Подскочил к окну, распахнул ударом кулака, выбросил в ливень горшок с цветком.
— Вот вам справку! Вот филькину грамотку! Завоняли весь дом! Дышать нечем! — Он раздернул два других окна. — Чтоб духу поганого не оставалось!
Косой ливень вломился в избу, мигом залил пол; с сундука, где стоял Митя, потек ручей, сквозняк водяной пылью пронесся по дому. Запахло сырой землей и листьями.
Рубашка с левого бока намокла, струйка бежала по ноге, но Митя не мог выйти из-под ливня, бившего в окно…
Призывая в союзники Илью-пророка, дед выбрасывал горшки с цветами, за ними, нелепо затрепыхав, полетела содранная со стола клеенка.

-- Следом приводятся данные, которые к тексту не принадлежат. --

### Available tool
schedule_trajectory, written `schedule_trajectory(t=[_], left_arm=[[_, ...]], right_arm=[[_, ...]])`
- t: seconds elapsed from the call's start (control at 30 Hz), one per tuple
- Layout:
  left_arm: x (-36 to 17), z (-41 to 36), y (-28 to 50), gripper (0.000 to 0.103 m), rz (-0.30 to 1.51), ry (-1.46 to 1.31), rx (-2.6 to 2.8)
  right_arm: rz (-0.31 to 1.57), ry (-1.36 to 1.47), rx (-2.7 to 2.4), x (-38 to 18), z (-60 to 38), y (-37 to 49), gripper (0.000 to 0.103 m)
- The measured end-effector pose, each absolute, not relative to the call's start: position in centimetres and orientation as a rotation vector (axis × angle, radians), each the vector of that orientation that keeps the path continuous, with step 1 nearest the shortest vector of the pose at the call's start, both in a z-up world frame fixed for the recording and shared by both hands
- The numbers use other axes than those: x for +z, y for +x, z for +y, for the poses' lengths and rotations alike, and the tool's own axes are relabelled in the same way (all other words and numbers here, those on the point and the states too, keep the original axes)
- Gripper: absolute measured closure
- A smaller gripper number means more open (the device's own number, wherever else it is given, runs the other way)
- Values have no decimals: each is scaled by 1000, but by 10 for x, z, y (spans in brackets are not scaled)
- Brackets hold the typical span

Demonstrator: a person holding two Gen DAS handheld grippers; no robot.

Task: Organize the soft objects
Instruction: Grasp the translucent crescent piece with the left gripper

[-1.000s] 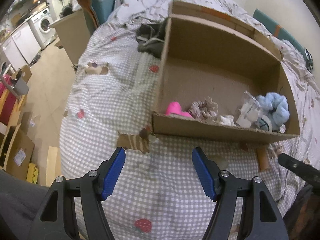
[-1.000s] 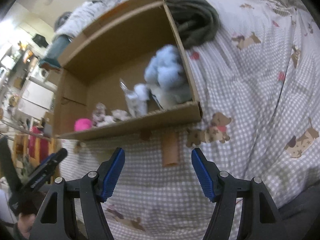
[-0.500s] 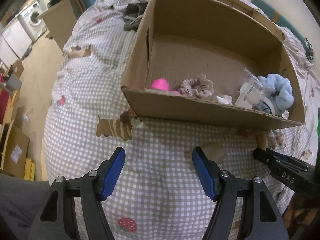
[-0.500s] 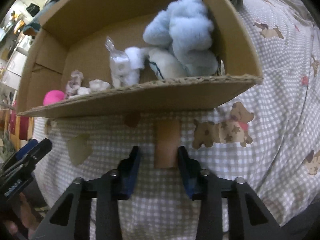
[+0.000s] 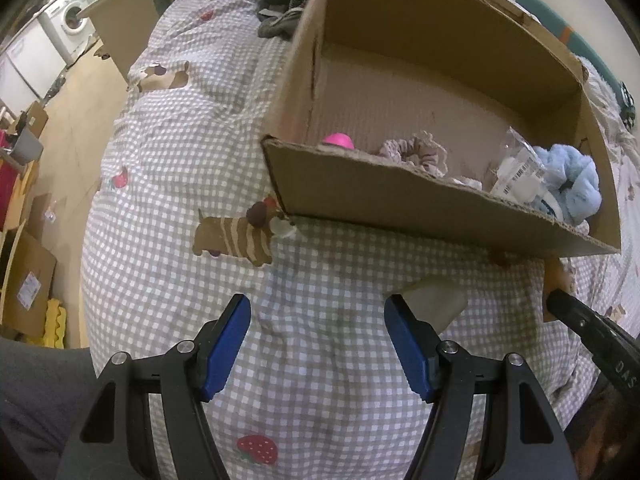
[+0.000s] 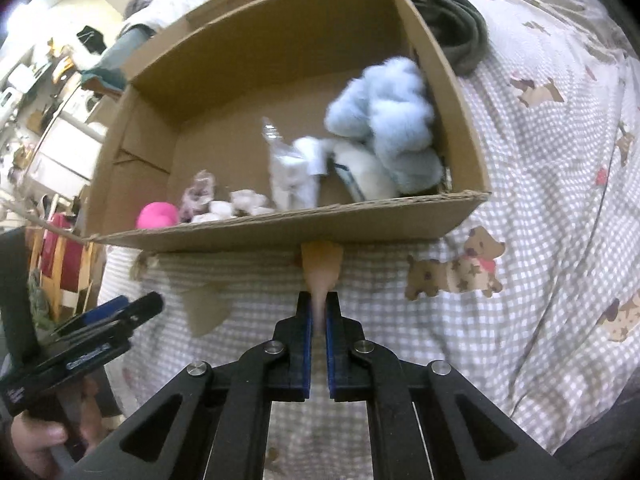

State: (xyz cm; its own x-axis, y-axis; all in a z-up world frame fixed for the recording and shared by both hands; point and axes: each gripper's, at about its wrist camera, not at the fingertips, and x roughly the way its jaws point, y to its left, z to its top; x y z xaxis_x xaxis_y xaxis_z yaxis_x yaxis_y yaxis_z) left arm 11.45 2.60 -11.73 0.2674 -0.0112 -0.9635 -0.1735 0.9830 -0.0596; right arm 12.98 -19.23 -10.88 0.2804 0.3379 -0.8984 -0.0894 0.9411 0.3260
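A cardboard box (image 5: 440, 208) (image 6: 280, 228) sits on the checked bedspread and holds a pink ball (image 5: 339, 141) (image 6: 157, 216), a beige scrunchie (image 5: 416, 152), a clear packet (image 6: 292, 176) and a light blue plush (image 5: 572, 176) (image 6: 384, 120). My right gripper (image 6: 319, 308) is shut on a tan soft sponge (image 6: 322, 268) just in front of the box's near wall. My left gripper (image 5: 318, 320) is open and empty above the bedspread. A pale translucent soft piece (image 5: 434, 304) (image 6: 206, 308) lies by its right finger.
A dark grey garment (image 5: 280, 12) (image 6: 456, 40) lies behind the box. The bed edge drops to the floor on the left, with cardboard boxes (image 5: 24, 276) and a washing machine (image 5: 70, 20) beyond. The left gripper also shows in the right wrist view (image 6: 116, 312).
My right gripper closed on the tan sponge and lifted its front end. My left gripper came closer to the bed, toward the pale piece, still open.
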Motion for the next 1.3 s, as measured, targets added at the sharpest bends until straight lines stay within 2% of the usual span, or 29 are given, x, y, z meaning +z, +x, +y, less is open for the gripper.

— Прощелыги! Олахари! Дуроплясы чертовы!
В разорванной до пояса мокрой рубахе, со всклоченной бородой, отверстым ртом — он сам был как гром и гроза.
5
Дедов сад протянулся до самой речки. Возле дома, в палисаднике и вдоль забора, выходившего на улицу, росло что поценней, с чего во время созревания нельзя спускать глаз: груши — тонковетки и бессемянки, вишня владимировка, яблони коричные (по-местному, «кориш»), крупная смородина, отборный крыжовник, по обилию, величине и сладости ягод не уступавший винограду — все было привезено, принесено саженцами и черенками, привито, выхожено и выпестовано за долгие годы, все укоренилось, разрослось, заплодоносило, стало гордостью деда и причиной постоянных набегов поулошных ребятишек, отыскивавших щели в плотной городьбе, ловивших каждый миг, пропущенный хозяевами этого сладчайшего великолепия.